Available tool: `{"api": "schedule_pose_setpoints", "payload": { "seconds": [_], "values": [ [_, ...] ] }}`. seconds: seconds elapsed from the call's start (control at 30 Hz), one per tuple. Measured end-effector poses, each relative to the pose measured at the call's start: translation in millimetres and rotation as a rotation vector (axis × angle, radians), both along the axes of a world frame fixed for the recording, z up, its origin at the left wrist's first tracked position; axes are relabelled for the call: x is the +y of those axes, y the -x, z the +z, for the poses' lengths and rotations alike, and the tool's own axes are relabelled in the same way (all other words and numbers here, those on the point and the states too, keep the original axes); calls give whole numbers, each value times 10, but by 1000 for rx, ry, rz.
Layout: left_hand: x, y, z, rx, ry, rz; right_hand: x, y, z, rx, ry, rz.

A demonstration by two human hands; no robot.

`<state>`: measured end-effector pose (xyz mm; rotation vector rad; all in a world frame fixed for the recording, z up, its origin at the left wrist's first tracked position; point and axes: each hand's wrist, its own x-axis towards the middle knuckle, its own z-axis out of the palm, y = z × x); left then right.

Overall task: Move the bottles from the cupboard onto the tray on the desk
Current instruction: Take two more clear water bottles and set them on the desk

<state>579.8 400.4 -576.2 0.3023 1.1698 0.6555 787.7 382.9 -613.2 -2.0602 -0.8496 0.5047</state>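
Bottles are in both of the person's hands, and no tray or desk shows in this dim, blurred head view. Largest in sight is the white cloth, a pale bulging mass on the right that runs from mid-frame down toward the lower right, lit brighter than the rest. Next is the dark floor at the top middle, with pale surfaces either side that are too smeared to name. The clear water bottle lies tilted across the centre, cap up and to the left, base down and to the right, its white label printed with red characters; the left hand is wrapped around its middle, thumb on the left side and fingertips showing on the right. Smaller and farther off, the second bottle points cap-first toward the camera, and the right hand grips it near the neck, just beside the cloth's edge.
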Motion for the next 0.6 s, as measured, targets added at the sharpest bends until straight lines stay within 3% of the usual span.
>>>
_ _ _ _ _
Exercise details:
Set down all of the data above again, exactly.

Final answer:
Available tool: `{"api": "schedule_pose_setpoints", "payload": { "seconds": [_], "values": [ [_, ...] ] }}`. seconds: seconds elapsed from the call's start (control at 30 Hz), one per tuple. Measured end-effector poses, each relative to the pose measured at the call's start: translation in millimetres and rotation as a rotation vector (axis × angle, radians), both along the axes of a world frame fixed for the recording, z up, its origin at the left wrist's first tracked position; axes are relabelled for the call: x is the +y of those axes, y the -x, z the +z, for the poses' lengths and rotations alike, and the tool's own axes are relabelled in the same way (all other words and numbers here, those on the point and the states too, keep the original axes); calls give whole numbers, each value times 10, but by 1000 for rx, ry, rz.
Layout: left_hand: x, y, z, rx, ry, rz; right_hand: x, y, z, rx, ry, rz.

A demonstration by two human hands; no robot.

`<state>`: measured end-effector pose (xyz mm; rotation vector rad; all in a world frame fixed for the recording, z up, its origin at the left wrist's first tracked position; point and axes: each hand's wrist, its own x-axis towards the middle knuckle, its own z-axis out of the palm, y = z × x); left then right.

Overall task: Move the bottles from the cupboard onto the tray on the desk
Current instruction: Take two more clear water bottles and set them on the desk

<state>579.8 400.4 -576.2 0.3023 1.1698 0.6555 787.7 382.9 -613.2 -2.0602 -0.8496 0.5047</state>
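Bottles are in both of the person's hands, and no tray or desk shows in this dim, blurred head view. Largest in sight is the white cloth, a pale bulging mass on the right that runs from mid-frame down toward the lower right, lit brighter than the rest. Next is the dark floor at the top middle, with pale surfaces either side that are too smeared to name. The clear water bottle lies tilted across the centre, cap up and to the left, base down and to the right, its white label printed with red characters; the left hand is wrapped around its middle, thumb on the left side and fingertips showing on the right. Smaller and farther off, the second bottle points cap-first toward the camera, and the right hand grips it near the neck, just beside the cloth's edge.
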Motion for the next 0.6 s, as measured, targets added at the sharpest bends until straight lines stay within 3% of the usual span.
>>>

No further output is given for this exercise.